*Work task:* Provide the count of lines below where "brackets" occurs, with no other output.

*Data shown:*
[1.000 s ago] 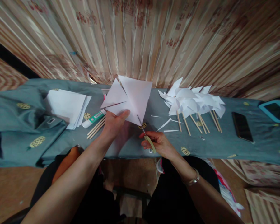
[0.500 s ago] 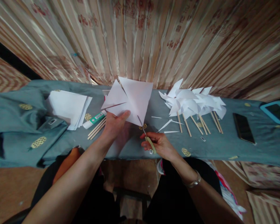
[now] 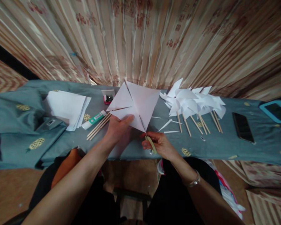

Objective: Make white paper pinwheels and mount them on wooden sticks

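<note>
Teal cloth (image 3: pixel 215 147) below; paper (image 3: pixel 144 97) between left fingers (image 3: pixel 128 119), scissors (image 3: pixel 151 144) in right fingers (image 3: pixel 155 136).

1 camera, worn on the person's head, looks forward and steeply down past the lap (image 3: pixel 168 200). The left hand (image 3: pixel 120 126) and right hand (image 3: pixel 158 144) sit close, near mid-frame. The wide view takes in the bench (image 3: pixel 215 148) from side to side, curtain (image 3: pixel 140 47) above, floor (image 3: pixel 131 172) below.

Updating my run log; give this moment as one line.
left hand: grips slit paper | right hand: scissors at paper's corner | nearby: pinwheels
</note>
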### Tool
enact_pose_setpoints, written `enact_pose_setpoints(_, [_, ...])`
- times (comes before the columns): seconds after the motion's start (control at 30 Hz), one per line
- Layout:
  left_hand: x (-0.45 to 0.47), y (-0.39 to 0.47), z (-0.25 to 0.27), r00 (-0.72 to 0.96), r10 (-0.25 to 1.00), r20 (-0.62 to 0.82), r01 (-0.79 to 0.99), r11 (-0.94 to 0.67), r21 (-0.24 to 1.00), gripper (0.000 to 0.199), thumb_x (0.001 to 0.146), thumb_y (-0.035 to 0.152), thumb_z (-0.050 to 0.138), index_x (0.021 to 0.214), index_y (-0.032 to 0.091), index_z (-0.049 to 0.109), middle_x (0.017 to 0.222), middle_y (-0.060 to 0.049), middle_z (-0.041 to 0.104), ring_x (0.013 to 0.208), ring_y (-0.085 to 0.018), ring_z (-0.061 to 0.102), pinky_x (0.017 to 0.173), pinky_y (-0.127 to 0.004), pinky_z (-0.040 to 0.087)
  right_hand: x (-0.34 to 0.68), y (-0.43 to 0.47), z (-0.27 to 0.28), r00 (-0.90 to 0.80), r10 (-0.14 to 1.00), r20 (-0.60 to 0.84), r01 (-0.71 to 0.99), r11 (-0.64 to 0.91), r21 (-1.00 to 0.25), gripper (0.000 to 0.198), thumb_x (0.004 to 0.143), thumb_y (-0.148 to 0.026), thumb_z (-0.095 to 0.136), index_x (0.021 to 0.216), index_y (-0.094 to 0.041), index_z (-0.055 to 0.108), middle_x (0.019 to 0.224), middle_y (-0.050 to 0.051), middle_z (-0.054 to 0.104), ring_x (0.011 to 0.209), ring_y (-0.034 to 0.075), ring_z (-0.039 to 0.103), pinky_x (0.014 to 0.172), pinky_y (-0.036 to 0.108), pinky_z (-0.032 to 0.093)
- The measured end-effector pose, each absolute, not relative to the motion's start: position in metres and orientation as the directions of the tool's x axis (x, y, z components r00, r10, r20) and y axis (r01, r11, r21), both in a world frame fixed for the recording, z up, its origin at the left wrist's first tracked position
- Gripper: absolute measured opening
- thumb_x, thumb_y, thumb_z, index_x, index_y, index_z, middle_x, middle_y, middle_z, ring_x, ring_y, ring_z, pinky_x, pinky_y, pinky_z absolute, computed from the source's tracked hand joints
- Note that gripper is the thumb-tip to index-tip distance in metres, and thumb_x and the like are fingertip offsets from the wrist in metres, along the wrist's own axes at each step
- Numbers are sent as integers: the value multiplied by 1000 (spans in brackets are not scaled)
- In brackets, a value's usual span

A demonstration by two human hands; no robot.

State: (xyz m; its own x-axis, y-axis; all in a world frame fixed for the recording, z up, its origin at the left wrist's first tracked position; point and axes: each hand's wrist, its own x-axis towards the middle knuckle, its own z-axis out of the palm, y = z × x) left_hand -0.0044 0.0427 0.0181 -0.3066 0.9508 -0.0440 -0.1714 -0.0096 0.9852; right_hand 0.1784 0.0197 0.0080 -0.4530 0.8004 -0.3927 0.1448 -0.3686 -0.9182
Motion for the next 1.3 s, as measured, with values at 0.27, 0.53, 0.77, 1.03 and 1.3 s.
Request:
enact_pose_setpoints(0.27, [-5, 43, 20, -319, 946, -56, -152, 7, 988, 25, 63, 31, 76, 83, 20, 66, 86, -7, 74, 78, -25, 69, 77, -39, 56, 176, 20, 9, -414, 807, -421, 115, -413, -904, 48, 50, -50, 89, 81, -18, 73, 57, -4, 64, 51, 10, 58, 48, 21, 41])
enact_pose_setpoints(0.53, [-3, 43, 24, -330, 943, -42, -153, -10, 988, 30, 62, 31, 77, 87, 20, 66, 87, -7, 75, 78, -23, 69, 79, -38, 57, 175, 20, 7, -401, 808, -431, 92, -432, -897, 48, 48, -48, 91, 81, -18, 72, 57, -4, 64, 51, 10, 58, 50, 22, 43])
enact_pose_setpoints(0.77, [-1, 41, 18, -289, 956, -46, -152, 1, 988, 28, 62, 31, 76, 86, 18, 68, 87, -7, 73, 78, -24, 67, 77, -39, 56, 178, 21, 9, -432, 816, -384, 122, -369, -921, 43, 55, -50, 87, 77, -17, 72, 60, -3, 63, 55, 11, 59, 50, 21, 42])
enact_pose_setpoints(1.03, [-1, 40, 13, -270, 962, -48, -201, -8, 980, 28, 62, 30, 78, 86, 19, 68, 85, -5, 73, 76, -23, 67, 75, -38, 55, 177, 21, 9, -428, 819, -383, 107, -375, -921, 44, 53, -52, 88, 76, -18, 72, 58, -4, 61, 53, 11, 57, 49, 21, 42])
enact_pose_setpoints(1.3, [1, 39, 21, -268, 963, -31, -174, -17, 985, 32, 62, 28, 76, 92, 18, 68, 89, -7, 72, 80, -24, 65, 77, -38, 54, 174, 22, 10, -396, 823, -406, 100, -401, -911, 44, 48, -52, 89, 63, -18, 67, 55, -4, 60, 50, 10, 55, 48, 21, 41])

*Solution to this problem:* 2